Ia mengatakan dalam pasal itu disebutkan setelah masuk dalam "data base", pemerintah daerah dilarang mengangkat kembali tenaga honorer, sedangkan pegawai tidak tetap termasuk tenaga sukarela.
"Ini juga dikuatkan surat edaran bupati nomor 814/640/BKD/2009 tentang pelarangan pengangkatan pegawai kontrak, honorer dan pegawai sukarela di lingkup pemerintah daerah," katanya.
Pemerintah daerah, kata dia, terkesan memaksakan mengangkat tenaga sukarela dan melanggar kebijakannya sendiri, apalagi dilakukan tanpa kejelasan aturan.

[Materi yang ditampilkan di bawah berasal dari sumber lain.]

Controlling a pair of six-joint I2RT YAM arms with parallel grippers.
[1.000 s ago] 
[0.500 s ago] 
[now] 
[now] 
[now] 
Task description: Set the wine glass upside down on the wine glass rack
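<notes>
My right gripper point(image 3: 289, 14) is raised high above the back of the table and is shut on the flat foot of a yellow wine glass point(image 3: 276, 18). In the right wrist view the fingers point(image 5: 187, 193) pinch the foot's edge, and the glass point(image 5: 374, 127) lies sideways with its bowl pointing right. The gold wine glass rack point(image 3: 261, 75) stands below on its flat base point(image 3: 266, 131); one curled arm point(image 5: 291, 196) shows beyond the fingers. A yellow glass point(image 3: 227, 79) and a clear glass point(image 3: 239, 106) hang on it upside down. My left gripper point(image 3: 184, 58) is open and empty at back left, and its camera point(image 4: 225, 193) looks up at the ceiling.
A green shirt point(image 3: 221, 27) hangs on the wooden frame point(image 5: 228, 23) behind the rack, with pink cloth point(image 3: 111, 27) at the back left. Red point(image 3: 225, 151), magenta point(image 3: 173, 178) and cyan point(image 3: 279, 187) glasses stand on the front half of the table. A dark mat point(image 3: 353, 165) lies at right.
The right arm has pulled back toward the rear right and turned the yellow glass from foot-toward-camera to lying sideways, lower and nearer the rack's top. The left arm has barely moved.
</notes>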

Menurut dia DPRD juga menerima laporan bahwa gaji tenaga sukarela ini akan diambil dari pos anggaran pendidikan gratis.
"Itu khusus di Dinas Pendidikan Pemuda dan Olahraga (Dikpora) saja. tetapi tetap tidak boleh, subsidi pendidikan gratis posnya jelas, bukan bersifat sukarela tetapi subsidi pendidikan untuk pelajar di Sumbawa Barat," katanya.

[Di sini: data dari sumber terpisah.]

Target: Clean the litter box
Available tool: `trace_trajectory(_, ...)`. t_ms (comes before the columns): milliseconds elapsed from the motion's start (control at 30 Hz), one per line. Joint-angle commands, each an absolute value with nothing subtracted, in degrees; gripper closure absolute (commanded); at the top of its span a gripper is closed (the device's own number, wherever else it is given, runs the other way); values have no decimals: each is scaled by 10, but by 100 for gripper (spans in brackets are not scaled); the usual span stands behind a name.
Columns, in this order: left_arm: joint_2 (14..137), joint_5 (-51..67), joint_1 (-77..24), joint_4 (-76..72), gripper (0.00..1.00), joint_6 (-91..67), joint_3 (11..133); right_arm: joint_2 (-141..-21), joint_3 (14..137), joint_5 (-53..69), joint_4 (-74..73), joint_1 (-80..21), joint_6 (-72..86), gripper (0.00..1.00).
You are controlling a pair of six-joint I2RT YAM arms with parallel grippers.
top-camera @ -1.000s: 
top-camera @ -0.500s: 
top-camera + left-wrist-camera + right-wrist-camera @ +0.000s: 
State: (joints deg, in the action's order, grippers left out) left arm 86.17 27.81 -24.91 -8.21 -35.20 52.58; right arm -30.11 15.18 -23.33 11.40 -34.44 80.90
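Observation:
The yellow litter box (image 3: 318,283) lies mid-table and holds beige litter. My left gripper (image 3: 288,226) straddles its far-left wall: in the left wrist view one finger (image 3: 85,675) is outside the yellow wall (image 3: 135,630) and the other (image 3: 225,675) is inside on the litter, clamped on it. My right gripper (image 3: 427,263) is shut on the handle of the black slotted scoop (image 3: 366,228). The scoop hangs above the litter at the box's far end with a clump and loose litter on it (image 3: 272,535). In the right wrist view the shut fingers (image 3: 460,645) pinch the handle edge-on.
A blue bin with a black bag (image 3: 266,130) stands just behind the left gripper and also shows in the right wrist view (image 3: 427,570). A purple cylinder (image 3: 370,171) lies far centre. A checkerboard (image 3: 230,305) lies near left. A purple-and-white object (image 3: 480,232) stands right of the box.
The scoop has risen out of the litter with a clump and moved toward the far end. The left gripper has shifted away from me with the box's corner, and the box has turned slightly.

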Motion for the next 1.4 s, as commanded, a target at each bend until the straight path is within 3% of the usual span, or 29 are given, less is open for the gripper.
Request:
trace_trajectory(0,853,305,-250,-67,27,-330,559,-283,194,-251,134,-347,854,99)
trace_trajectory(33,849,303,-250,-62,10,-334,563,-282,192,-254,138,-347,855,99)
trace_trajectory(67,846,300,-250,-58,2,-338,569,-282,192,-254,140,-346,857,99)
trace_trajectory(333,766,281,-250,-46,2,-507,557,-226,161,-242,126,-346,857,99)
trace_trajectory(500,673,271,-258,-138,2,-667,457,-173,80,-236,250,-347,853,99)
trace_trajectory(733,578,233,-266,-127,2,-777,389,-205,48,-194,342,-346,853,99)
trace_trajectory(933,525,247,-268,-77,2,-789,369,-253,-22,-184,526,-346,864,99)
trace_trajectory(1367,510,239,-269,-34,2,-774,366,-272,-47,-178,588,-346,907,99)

Ia menambahkan semua ini sudah melanggar, dan DPTD kasihan sama rakyat. Tidak boleh hanya dengan alasan kemanusiaan, semua peraturan ditabrak dan dilanggar. Kebijakan ini terkesan dipaksakan.
Pengamat hukum dan birokrasi Nusa Tenggara Barat Agusfian Wahab menilai kebijakan pengangkatan dan pemberian gaji tenaga sukarela bertentangan dengan mekanisme keuangan.

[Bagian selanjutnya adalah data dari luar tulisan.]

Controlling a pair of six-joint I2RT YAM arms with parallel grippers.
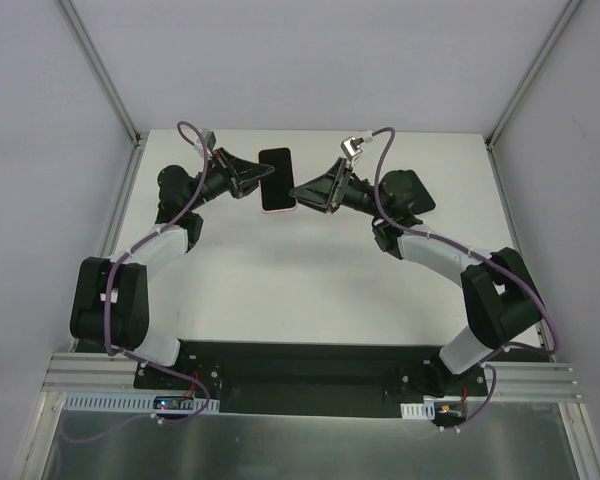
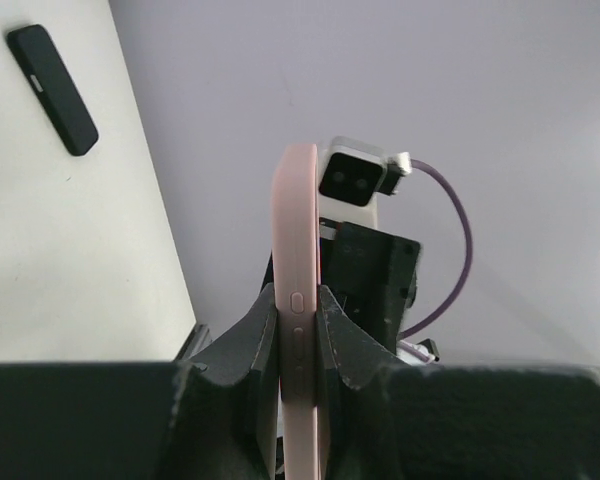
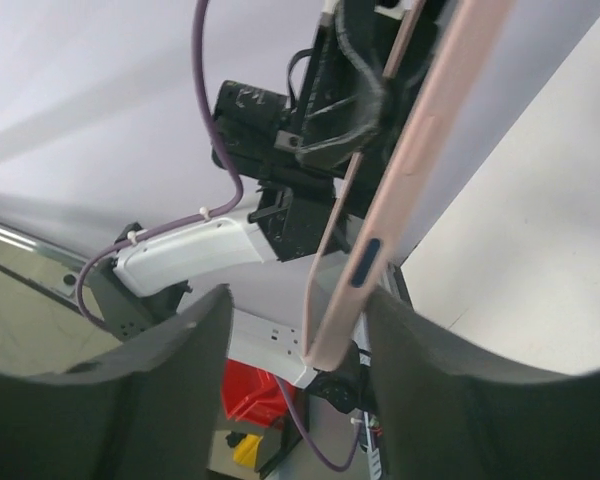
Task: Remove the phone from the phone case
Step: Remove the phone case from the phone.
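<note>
My left gripper is shut on the phone case, a salmon-pink shell seen edge-on with its side buttons between the pads and held above the table. The phone, slim and black, lies flat on the table, apart from the case. In the right wrist view the phone case hangs slanted with its lower corner between the spread fingers of my open right gripper, nearer the right finger. From above, the left gripper and right gripper flank the case's pink rim; I cannot tell what the dark rectangle above it is.
The white table is enclosed by pale walls at the back and both sides. The right wrist camera with its purple cable faces the left gripper just behind the case. Red and yellow items show beyond the table edge.
</note>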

"Di undang-undang pegawai tidak diatur tenaga sukarela berikut pos anggaran dalam APBD. Kebijakan itu tidak konstitusional," katanya.
Menurut dia semua itu termasuk dalam penyalahgunaan keuangan daerah. "Itu patut diduga korupsi," katanya.
Pengangkatan ribuan orang tenaga sukarela dilakukan sebelum pemilihan kepala daerah pada 26 April 2010. Ketika itu surat keputusan pengangkatan ribuan tenaga tenaga sukarela ini diterbitkan badan kepawaian daerah (BKD) setelah disetujui Bupati Sumbawa Barat..
Namun setelah memasuki pertengahan 2010, gaji mereka belum dibayar karena diduga terjadi tarik ulur aturan dan pos anggaran yang tepat untuk membayarnya. (*)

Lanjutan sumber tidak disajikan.